> _EXERCISE_:
Can you write out the whole listing exactly?

> _DATASET CONTENT_:
++++++++

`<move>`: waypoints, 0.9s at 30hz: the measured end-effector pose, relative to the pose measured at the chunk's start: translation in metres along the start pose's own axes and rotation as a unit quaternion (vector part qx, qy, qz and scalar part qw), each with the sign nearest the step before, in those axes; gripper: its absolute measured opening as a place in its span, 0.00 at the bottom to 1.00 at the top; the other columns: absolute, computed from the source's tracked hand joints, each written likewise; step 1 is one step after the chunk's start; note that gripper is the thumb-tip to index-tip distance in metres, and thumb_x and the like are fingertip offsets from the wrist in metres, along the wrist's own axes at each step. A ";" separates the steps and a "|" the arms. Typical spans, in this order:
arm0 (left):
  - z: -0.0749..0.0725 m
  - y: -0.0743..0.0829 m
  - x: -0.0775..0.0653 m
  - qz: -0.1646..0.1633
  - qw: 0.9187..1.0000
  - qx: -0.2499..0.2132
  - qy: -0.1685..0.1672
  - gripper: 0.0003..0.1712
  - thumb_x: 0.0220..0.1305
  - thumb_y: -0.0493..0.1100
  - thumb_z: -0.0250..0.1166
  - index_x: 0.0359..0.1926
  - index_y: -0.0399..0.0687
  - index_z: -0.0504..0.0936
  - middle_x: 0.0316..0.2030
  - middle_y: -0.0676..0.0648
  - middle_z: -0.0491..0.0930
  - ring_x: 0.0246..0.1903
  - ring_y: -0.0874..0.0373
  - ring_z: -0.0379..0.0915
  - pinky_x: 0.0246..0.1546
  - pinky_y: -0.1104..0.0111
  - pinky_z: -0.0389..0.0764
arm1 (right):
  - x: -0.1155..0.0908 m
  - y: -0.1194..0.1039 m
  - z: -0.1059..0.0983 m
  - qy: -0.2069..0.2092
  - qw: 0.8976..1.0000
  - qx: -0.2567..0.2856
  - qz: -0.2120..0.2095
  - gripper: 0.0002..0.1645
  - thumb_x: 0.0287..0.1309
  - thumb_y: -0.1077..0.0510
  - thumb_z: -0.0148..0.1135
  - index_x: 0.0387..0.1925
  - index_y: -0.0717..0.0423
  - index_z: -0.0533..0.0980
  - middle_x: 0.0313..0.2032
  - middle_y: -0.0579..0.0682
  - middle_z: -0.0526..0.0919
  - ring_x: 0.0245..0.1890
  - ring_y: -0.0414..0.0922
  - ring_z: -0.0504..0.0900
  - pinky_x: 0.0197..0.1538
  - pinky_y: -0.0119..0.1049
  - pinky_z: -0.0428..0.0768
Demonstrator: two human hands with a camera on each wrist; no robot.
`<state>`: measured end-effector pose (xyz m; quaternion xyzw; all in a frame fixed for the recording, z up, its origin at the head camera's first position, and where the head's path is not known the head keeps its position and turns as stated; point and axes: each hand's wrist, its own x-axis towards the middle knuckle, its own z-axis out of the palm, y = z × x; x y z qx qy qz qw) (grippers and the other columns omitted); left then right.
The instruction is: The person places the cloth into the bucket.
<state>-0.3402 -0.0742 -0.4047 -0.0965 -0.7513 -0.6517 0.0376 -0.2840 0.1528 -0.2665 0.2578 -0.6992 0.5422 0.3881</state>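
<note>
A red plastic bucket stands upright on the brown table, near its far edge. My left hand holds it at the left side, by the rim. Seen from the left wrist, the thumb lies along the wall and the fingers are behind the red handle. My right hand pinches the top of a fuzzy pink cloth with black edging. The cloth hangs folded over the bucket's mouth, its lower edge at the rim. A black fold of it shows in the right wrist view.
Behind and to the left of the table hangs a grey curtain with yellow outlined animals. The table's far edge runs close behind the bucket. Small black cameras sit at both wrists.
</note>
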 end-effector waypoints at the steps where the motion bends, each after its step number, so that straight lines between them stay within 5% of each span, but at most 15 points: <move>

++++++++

> _SOLUTION_:
`<move>`: waypoints, 0.9s at 30hz: the measured end-effector pose, relative to the pose measured at the chunk's start: translation in metres along the start pose's own axes and rotation as a unit quaternion (vector part qx, qy, qz and scalar part qw), each with the sign nearest the step before, in those axes; gripper: its absolute measured opening as a place in its span, 0.00 at the bottom to 1.00 at the top; the other columns: absolute, computed from the source's tracked hand joints, each written likewise; step 1 is one step after the chunk's start; note that gripper is the thumb-tip to index-tip distance in metres, and thumb_x and the like are fingertip offsets from the wrist in metres, along the wrist's own axes at each step. A ";" separates the steps and a "|" the arms. Typical spans, in this order:
arm0 (left):
  - z: -0.0749..0.0725 m
  - y: -0.0743..0.0829 m
  - x: -0.0775..0.0653 m
  - qz: -0.1646..0.1633
  - qw: 0.9187..1.0000
  - qx: -0.2499..0.2132
  - qy: -0.1685..0.1672
  - gripper: 0.0003..0.1712
  - thumb_x: 0.0220..0.1305
  - thumb_y: -0.0493..0.1100
  - thumb_z: -0.0250..0.1166
  - index_x: 0.0359..0.1926
  - index_y: -0.0399..0.0687
  - index_z: -0.0504..0.0936
  - middle_x: 0.0316..0.2030
  - middle_y: -0.0676..0.0648
  - middle_z: -0.0491..0.0930
  - ring_x: 0.0246..0.1903
  - ring_y: -0.0874..0.0373
  - ring_z: -0.0379..0.0915
  - pinky_x: 0.0246..0.1546
  - pinky_y: -0.1104..0.0111
  - pinky_z: -0.0389..0.0764
arm1 (right):
  - x: -0.1155..0.0908 m
  - y: -0.1194..0.1039 m
  - z: -0.1059..0.0983 m
  - qy: -0.2069..0.2092
  - qw: 0.8976..1.0000
  - qx: -0.2567..0.2856
  - qz: -0.2120..0.2095
  - gripper: 0.0002..0.1645
  - thumb_x: 0.0287..0.1309
  - thumb_y: -0.1077..0.0510
  - thumb_z: -0.0148..0.1135
  - index_x: 0.0387..0.1925
  - index_y: -0.0717..0.0423
  - index_z: -0.0533..0.0980
  - middle_x: 0.0313..0.2032
  - middle_y: -0.0579..0.0682
  - middle_z: -0.0526..0.0919
  - ring_x: 0.0245..0.1890
  - ring_y: -0.0414..0.0922
  - ring_z: -0.0504..0.0900
  - pinky_x: 0.0197..0.1538
  - pinky_y: -0.0119..0.1049
  - pinky_z: -0.0428..0.0768
Demonstrator: two human hands with a camera on each wrist; no robot.
`<state>`: measured end-effector pose (xyz m; quaternion xyzw; all in a frame fixed for the recording, z up, its origin at the head camera's first position, and where the head's path is not known the head keeps its position and turns as stated; point and axes: each hand's wrist, its own x-axis towards the middle knuckle, its own z-axis out of the palm, y = z × x; x y z qx qy qz qw) (grippers and the other columns omitted); left then right.
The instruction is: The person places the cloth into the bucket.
<state>-0.3402 -0.0742 -0.4047 -0.0965 -0.7513 -0.6517 0.0376 -0.2840 0.1528 -0.2665 0.2578 -0.6992 0.5422 0.3881</state>
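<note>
A red plastic bucket stands upright on the brown table, near its far edge. My left hand holds it at the left side, by the rim. Seen from the left wrist, the thumb lies along the wall and the fingers are behind the red handle. My right hand pinches the top of a fuzzy pink cloth with black edging. The cloth hangs folded over the bucket's mouth, its lower edge at the rim. A black fold of it shows in the right wrist view.
Behind and to the left of the table hangs a grey curtain with yellow outlined animals. The table's far edge runs close behind the bucket. Small black cameras sit at both wrists.
</note>
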 end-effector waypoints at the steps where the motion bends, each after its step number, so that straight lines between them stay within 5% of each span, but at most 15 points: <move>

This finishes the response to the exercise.